▸ **Recorded data**
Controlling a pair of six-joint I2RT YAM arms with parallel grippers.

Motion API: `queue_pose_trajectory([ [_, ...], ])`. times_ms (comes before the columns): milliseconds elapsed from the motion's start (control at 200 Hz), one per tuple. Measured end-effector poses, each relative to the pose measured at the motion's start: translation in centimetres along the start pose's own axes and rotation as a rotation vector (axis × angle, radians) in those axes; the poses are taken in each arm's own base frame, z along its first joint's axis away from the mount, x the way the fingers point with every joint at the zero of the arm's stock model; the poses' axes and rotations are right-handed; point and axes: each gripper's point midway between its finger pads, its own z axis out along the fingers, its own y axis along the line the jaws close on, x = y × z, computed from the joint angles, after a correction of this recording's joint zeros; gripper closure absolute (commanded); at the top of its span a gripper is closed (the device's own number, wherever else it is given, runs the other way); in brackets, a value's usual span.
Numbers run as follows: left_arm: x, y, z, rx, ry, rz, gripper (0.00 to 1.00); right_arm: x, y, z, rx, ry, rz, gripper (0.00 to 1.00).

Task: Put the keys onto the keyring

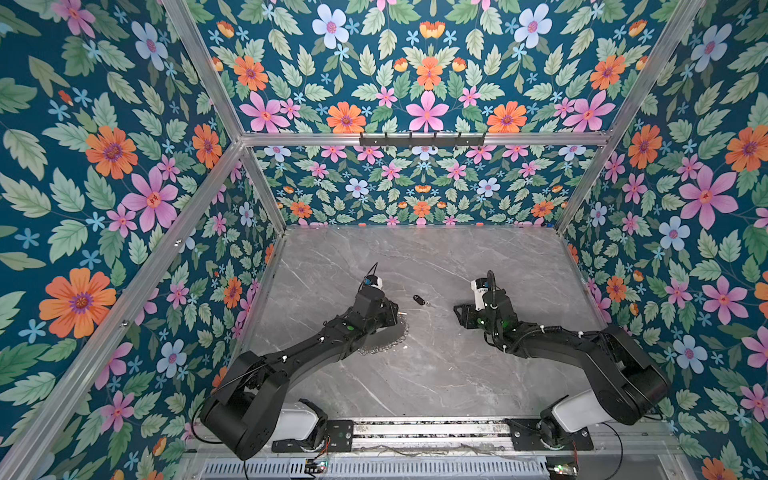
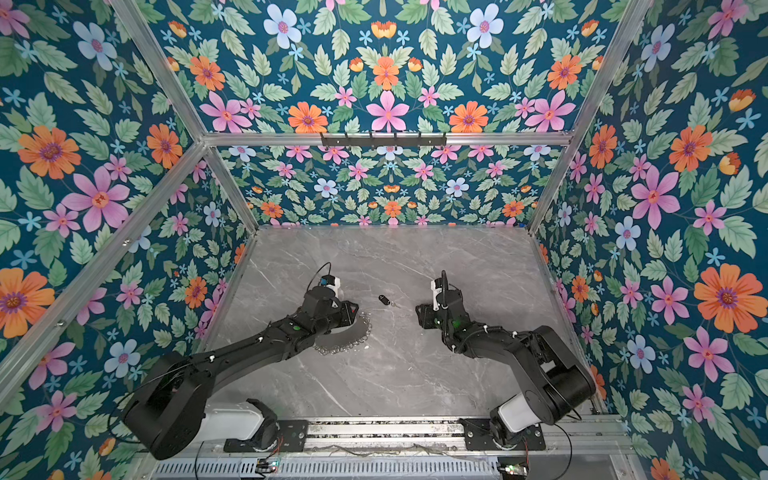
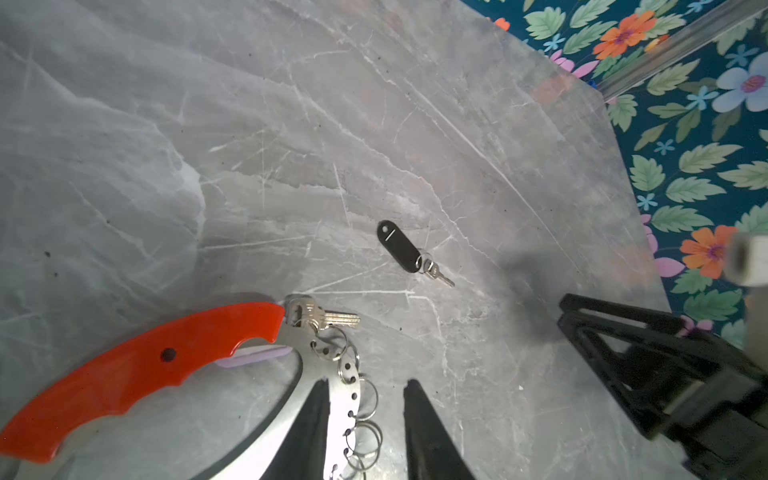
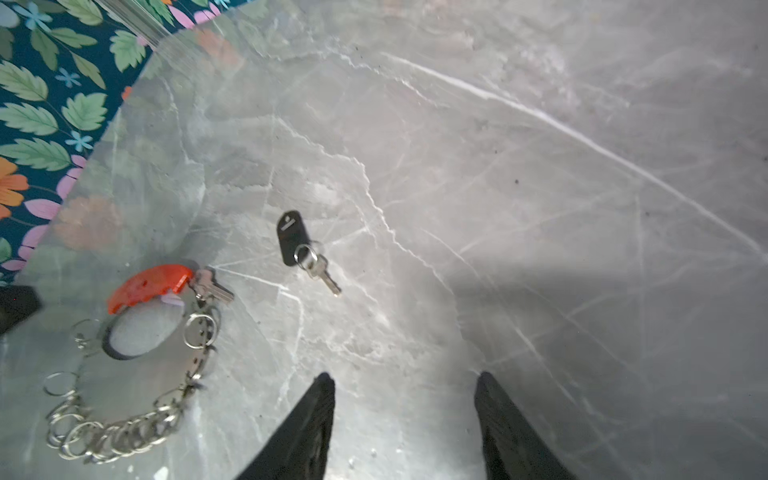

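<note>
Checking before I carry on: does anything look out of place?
The lilac tag lies mostly hidden under the red end of the keyring. The black tag lies alone, apart from it. Nothing looks damaged.

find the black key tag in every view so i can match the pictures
In a top view: black tag lies up-right of the keyring.
In a top view: black tag likewise up-right of the keyring.
Left wrist: black tag just beyond the keyring.
Right wrist: black tag beside the keyring.
Shared landmark: the keyring.
</note>
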Motion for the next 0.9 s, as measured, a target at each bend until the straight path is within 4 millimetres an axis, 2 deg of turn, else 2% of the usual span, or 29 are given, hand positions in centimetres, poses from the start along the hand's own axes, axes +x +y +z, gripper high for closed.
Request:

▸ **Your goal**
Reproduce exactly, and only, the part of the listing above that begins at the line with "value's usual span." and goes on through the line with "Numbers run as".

▸ **Task answer**
Motion API: `queue_pose_trajectory([ [_, ...], ])`. times_ms (comes before the columns): milliseconds elapsed from the motion's start (control at 200 Hz), one per tuple. Measured end-effector poses, each relative to the pose measured at the motion's start: translation in centimetres along the start pose's own axes and rotation as a rotation vector (axis × angle, radians) in those axes; the poses are taken in each arm's own base frame, z along its first joint's axis away from the mount, x the way the fingers point with every joint at the zero of the arm's stock model; the poses' axes and rotations are right-handed; point and axes: each gripper's point midway between its finger pads, its own z axis out along the fingers, its own y axis along the line the jaws close on, x = y × z, computed from the joint angles, after a correction of this recording's joint zeros; gripper closure absolute (commanded); at the top of its span a gripper is closed (the device's own number, wherever else it is given, runs the other way); in brackets, a value's usual span.
Numbers run as follows: left_arm: x, y, z, rx, ry, rz, gripper (0.00 to 1.00); right_arm: x, y, z, rx, ry, rz, gripper (0.00 to 1.00).

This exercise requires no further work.